Any and all of these versions that are on your system should be updated with the security updates provided with MS06-061.

In addition, the security updates for MS06-061 set the "kill bits" for Microsoft XML Parser 2.6. Customers still using Microsoft XML Parser 2.6 should update to the latest version, Microsoft XML Core Services 6.0.

Fortunately, however, our detection tools will correctly identify for you what updates provided with MS06-061 apply to your systems; the deployment tools will also install the correct updates for you.

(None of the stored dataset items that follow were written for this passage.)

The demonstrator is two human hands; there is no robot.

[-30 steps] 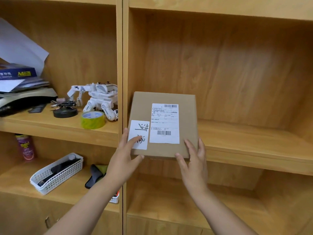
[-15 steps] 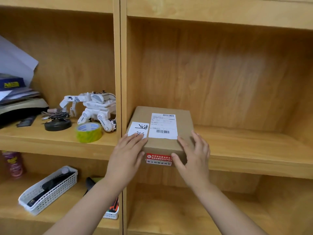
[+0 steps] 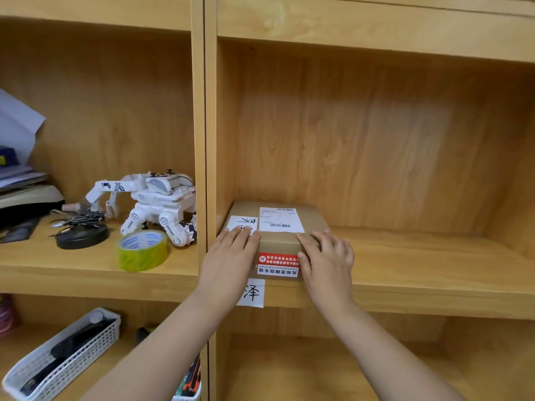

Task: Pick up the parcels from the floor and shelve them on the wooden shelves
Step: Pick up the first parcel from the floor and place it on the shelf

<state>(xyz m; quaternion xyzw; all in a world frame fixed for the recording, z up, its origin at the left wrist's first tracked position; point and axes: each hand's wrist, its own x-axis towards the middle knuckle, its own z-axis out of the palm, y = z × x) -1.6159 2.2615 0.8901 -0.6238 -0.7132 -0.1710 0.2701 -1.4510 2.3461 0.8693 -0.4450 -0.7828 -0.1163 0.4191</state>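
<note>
A brown cardboard parcel (image 3: 311, 219) with white shipping labels on top and a red sticker on its front lies flat on the wooden shelf (image 3: 419, 264), tight against the left wall of the right-hand compartment. My left hand (image 3: 231, 253) grips its front left corner, fingers over the small handwritten label. My right hand (image 3: 325, 256) grips the front right corner, fingers on top and thumb on the front face. A white paper tag (image 3: 251, 293) with a handwritten character hangs on the shelf edge below the parcel.
The left compartment holds a white toy robot (image 3: 150, 204), a roll of yellow tape (image 3: 143, 250), a black round object (image 3: 82, 235) and stacked papers (image 3: 17, 180). A white basket (image 3: 63, 354) stands on the lower left shelf. Bare shelf board extends right of the parcel.
The parcel has gone from held tilted above the shelf edge to lying flat on the shelf, pushed further in. Both hands followed it forward and stay on its front corners.
</note>
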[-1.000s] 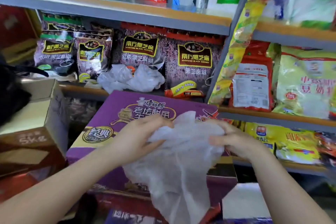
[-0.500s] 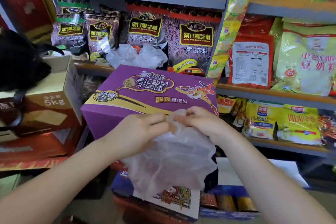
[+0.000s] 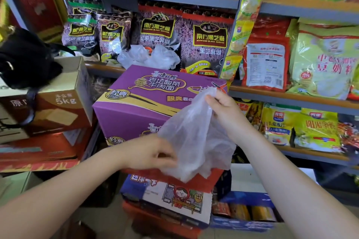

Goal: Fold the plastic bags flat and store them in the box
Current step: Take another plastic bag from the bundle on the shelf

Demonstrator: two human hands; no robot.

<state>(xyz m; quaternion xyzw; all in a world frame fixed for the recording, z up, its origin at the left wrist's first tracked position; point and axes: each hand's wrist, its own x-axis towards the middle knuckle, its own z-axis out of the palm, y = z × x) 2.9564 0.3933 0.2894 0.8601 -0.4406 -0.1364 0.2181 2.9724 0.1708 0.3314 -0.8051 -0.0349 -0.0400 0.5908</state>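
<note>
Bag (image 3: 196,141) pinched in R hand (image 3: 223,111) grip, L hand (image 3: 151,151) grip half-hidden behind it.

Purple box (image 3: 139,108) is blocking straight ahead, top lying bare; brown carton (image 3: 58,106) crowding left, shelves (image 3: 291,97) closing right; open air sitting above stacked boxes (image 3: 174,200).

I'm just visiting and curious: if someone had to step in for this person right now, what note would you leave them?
Right hand: pinches the top corner of the clear plastic bag, holding it up.
Left hand: grips the bag's lower edge.
The bag hangs crumpled in front of the purple box, not yet folded flat.
More loose bags lie on the shelf behind the box.
Left: fold this bag, store it, then the rest.
</note>
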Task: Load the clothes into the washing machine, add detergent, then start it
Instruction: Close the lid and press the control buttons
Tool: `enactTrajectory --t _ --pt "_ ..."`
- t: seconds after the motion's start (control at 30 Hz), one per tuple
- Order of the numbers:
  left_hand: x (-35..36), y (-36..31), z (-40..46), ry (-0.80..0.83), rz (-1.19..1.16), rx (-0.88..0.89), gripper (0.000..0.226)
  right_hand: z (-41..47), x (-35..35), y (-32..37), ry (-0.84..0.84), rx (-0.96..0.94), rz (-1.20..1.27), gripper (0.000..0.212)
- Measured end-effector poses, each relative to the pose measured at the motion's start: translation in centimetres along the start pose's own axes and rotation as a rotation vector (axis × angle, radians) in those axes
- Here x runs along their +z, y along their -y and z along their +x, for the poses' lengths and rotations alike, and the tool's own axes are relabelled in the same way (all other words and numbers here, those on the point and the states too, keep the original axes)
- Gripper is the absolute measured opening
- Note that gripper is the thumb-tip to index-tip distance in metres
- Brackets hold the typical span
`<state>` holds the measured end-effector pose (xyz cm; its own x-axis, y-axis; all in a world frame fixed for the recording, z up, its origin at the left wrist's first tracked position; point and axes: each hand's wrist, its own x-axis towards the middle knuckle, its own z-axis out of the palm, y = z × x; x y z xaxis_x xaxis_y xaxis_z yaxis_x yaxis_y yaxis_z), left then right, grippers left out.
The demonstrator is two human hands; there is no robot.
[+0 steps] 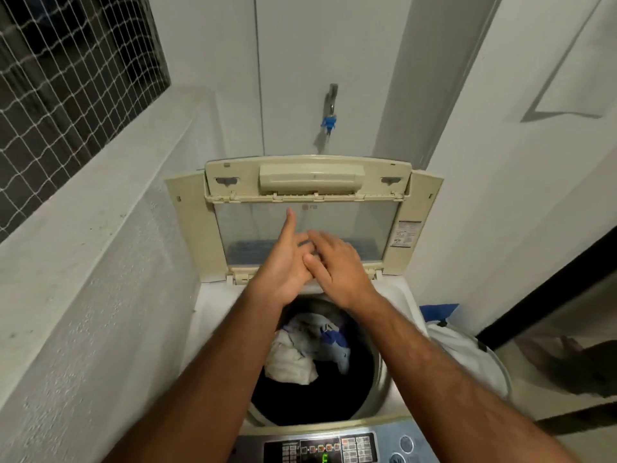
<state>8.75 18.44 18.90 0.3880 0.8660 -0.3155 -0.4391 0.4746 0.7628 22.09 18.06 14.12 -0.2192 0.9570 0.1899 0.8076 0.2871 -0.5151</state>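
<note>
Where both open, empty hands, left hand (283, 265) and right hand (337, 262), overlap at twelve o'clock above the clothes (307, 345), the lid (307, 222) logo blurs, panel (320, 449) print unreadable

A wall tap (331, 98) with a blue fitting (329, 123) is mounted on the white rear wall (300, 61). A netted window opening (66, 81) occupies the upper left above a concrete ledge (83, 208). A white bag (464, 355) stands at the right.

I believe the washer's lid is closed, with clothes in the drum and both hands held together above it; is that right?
Not quite: the head view shows the lid standing open, folded upright at the back. The rest holds: clothes lie in the drum, and the left hand and right hand meet above it.
</note>
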Motion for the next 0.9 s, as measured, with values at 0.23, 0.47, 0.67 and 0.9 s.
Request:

As always, we will be doing our regularly scheduled webcast to review these bulletins and answer your questions live on the air. This month's webcast will be on Wednesday, Oct. 11, 2006, at 2:00 p.m. EDT. You can register for the live event at: http://msevents.microsoft.com/cui/webcasteventdetails.aspx?eventid=1032308775&eventcategory=4&culture=en-us&countrycode=us

Note: If you can't make the live broadcast, the webcast will also be available on demand; simply go to the same location to register.

Finally, the November 2006 monthly security bulletin is scheduled for Tuesday Nov. 14, 2006. And, once again, I will be joining you here at SearchSecurity.com with another edition of Inside MSRC to help you understand some of the highlights and share information to help you with your testing and deployment of the November security updates.